## [TASK TO CARRY OUT]
Print the data once more, exactly as supplied.

Top of DATASET SECTION

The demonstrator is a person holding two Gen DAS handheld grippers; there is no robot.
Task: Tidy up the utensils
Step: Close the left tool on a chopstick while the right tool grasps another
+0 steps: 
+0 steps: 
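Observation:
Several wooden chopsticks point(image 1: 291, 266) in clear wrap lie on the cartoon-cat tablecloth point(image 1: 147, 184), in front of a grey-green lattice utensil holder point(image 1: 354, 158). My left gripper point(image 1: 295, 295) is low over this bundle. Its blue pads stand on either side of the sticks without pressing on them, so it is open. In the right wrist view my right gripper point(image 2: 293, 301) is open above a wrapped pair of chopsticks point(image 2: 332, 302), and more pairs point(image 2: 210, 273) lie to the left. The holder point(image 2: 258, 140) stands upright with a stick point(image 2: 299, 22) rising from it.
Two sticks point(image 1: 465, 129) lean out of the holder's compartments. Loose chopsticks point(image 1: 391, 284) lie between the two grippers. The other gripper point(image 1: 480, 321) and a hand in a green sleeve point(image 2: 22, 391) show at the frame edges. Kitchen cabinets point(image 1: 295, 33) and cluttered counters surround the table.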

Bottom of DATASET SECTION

## [ANSWER TO THE EXERCISE]
The demonstrator is a person holding two Gen DAS handheld grippers; there is no robot.
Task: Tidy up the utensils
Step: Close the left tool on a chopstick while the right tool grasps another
+0 steps: 
+0 steps: 
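Observation:
Several wooden chopsticks point(image 1: 291, 266) in clear wrap lie on the cartoon-cat tablecloth point(image 1: 147, 184), in front of a grey-green lattice utensil holder point(image 1: 354, 158). My left gripper point(image 1: 295, 295) is low over this bundle. Its blue pads stand on either side of the sticks without pressing on them, so it is open. In the right wrist view my right gripper point(image 2: 293, 301) is open above a wrapped pair of chopsticks point(image 2: 332, 302), and more pairs point(image 2: 210, 273) lie to the left. The holder point(image 2: 258, 140) stands upright with a stick point(image 2: 299, 22) rising from it.
Two sticks point(image 1: 465, 129) lean out of the holder's compartments. Loose chopsticks point(image 1: 391, 284) lie between the two grippers. The other gripper point(image 1: 480, 321) and a hand in a green sleeve point(image 2: 22, 391) show at the frame edges. Kitchen cabinets point(image 1: 295, 33) and cluttered counters surround the table.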

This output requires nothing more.